As more children are diagnosed with attention deficit/hyperactivity disorder (ADHD), researchers continue to struggle with understanding whether the rise is real, or primarily driven by greater awareness of the condition.
But that rise doesn’t address what’s behind the growing number of cases. Are more kids truly suffering from hyperactivity and attention deficits, or are we simply better at catching children who show any symptoms?
The new research, published in JAMA Pediatrics, is among the first to offer hints at an answer. The study is not the first to suggest that ADHD diagnosis may be increasingly common, but it has important advantages over previous work, says the study’s lead author, Dr. Darios Getahun of Kaiser Permanente Southern California. For example, instead of counting all cases reported by parents and teachers (who may make mistakes and either under- or over-report cases), the new study counts only confirmed medical diagnoses by doctors. The new study also includes more children than earlier ones, by pooling health-record data from more than 840,000 kids enrolled in a health plan with the non-profit Kaiser Permanente Southern California. Those children resemble the general population of youngsters in California, Getahun says, and the study group is large enough that researchers could look not just at trends overall, but also at trends broken down by race, age group, sex, and more. And that provides some insights into whether susceptibility to ADHD itself is all that’s changing, or whether our diagnostic criteria are changing too.

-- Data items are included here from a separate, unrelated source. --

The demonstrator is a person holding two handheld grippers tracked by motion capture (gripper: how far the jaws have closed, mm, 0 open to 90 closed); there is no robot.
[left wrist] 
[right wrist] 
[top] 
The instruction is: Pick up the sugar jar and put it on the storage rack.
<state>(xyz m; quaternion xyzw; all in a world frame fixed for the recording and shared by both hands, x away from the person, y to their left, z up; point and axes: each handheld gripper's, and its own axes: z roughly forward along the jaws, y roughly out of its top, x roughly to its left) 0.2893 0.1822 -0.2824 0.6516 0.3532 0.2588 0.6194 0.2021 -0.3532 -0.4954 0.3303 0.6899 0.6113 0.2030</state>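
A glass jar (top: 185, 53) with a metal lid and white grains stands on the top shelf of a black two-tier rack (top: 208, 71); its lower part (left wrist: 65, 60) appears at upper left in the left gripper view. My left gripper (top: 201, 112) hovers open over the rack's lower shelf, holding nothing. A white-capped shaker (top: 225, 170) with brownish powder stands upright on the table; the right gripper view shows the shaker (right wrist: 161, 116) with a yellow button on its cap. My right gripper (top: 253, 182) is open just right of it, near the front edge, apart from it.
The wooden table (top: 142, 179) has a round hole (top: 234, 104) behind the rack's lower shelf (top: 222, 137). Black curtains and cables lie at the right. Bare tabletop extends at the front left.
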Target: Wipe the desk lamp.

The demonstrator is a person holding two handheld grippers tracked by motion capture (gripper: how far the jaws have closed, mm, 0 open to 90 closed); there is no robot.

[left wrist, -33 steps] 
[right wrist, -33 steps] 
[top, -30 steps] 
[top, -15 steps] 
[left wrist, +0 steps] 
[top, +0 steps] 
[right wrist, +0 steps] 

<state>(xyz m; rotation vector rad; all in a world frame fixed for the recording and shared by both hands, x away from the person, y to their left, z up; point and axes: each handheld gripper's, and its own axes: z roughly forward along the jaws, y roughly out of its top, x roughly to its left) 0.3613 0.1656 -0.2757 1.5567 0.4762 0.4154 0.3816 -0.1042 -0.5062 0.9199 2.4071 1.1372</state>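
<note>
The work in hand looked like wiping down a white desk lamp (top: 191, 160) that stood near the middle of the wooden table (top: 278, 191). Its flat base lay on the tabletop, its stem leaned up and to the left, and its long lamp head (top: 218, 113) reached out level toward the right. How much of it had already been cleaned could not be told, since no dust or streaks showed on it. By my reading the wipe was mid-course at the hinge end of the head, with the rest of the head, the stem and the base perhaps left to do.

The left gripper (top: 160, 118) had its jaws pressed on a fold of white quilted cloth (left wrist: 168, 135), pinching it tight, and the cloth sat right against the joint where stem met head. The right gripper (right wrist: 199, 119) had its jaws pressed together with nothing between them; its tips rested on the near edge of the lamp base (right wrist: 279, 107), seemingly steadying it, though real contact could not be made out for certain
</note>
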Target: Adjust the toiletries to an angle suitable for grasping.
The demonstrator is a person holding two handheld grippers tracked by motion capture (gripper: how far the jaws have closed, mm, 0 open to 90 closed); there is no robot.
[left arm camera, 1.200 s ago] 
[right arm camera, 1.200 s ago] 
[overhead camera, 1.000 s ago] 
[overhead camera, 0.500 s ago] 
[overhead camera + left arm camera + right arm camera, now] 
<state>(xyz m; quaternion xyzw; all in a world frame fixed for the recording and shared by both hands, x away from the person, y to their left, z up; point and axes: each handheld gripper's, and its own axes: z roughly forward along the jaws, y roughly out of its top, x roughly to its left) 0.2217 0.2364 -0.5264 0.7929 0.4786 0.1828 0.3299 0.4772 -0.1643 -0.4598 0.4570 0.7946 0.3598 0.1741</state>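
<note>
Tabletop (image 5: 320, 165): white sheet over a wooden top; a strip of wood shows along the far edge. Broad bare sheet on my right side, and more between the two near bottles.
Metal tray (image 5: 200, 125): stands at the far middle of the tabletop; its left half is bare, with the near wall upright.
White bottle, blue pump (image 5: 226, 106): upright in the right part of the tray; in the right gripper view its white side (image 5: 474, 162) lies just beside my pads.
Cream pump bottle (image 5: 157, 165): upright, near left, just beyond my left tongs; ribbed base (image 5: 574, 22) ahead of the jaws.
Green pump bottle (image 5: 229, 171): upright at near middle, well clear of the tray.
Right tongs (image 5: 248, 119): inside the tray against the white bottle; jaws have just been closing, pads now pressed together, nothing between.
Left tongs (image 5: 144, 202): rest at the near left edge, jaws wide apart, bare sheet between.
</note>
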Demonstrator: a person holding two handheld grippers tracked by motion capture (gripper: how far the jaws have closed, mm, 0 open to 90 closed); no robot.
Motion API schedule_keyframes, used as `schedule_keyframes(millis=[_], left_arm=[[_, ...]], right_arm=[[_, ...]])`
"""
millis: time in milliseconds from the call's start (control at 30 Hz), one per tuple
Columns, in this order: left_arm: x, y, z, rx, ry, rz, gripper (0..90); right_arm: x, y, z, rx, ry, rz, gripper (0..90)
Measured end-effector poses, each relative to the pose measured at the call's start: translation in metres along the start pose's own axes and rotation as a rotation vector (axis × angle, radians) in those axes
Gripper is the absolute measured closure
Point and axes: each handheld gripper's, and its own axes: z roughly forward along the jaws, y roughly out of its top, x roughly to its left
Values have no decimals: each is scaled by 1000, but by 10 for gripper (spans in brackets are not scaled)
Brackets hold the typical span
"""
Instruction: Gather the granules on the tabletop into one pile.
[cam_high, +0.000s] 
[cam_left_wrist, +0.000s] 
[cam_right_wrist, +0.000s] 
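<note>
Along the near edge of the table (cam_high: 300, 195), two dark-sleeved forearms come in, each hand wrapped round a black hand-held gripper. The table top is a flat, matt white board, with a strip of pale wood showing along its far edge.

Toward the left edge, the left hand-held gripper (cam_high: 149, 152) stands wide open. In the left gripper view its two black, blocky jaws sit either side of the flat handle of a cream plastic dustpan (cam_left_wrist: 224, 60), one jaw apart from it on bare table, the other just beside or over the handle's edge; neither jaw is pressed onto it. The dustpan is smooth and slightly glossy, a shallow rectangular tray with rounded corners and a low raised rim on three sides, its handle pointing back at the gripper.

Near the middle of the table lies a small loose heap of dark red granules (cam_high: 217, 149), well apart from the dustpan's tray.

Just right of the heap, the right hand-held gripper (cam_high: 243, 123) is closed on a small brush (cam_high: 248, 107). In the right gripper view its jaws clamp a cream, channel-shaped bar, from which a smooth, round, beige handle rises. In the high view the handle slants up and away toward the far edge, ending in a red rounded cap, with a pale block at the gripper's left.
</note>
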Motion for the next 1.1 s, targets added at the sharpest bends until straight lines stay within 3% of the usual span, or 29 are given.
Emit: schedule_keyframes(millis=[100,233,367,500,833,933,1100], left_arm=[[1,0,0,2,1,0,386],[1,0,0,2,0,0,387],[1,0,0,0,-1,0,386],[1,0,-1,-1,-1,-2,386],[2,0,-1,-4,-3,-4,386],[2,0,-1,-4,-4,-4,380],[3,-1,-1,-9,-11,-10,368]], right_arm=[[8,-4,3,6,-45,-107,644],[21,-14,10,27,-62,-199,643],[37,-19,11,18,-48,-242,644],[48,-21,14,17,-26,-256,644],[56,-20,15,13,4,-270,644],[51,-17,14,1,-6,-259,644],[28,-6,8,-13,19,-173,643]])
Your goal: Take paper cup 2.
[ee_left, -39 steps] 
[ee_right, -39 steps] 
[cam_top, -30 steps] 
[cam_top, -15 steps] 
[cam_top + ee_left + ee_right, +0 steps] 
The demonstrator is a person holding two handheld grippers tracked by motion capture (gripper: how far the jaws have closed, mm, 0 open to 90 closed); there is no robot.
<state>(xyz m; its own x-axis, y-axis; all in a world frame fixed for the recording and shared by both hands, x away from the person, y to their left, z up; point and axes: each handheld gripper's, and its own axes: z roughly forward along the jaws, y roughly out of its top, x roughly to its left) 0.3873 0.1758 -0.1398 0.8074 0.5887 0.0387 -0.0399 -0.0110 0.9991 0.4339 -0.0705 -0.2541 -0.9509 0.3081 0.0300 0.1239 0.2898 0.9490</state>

Overall, the study found that 2.5% of kids aged 5 to 11 received a new ADHD diagnosis in the year 2001. Ten years later, in 2010, that number had risen to 3.1%, a relative increase of 24% even after the scientists adjusted for factors such as age, sex, race/ethnicity, and neighborhood average income, which can each influence ADHD risk. But not every group in the study appeared to be affected equally. In fact, the sub-populations with the highest ADHD incidence also tended to be the populations that do best on other measures of health and achievement: that is, kids who are white and living in wealthier neighborhoods and households with a median household income over $70,000 per year.
Meanwhile, the results showed that Hispanic kids are usually older than average when they’re diagnosed, if they are diagnosed at all. Asians and Pacific Islanders have the lowest ADHD incidence. Altogether, the findings suggest that, even though all the kids in the study had access to health care, some may still get be getting different treatment because they face different expectations at home and in the classroom, or because their parents have different attitudes toward mental health service provision. “That variation is very important,” says Getahun.
Families of the Asian children in the study, for example, were less likely to use mental health services to diagnose or treat ADHD, while the more well-off families and well-educated white parents were more likely to access these services, perhaps to excess, as they tended to expect more for their children academically.
But the issue of diagnosis remains controversial. On the one hand, says Getahun, “If you diagnose [ADHD] early and you initiate treatment early, the children will do better.” On the other, over-diagnosis may lead some healthy kids to take drugs they don’t need.
Just a generation ago, ADHD was considered rare. Today it’s one of the most common behavioral disorders of childhood, characterized by poor focus, lack of attention, impulsivity, and constant movement, including fidgeting and squirming. Kids with ADHD are more likely to struggle in school, to miss classes, to get injuries, and to have “troublesome relationships” with family members and classmates. Some preliminary studies have even linked ADHD in childhood to adult outcomes such as smoking and career and relationship difficulties.
The size of the study, and the variation in ADHD diagnosis rates among different populations, supports the idea that not all of the rise can be attributed to increased awareness among doctors, teachers and parents of the disorder. While risk factors for ADHD, including brain injury, preterm birth (being born more than three weeks early), exposure to alcohol and tobacco in the womb, and some environmental toxins, such as lead and possibly mercury, may be playing a role in driving the rates higher, researchers still can’t completely explain why more and more children have been diagnosed with ADHD in recent years. But parsing apart some of the cultural and economic factors that may be responsible could help them get closer to an answer.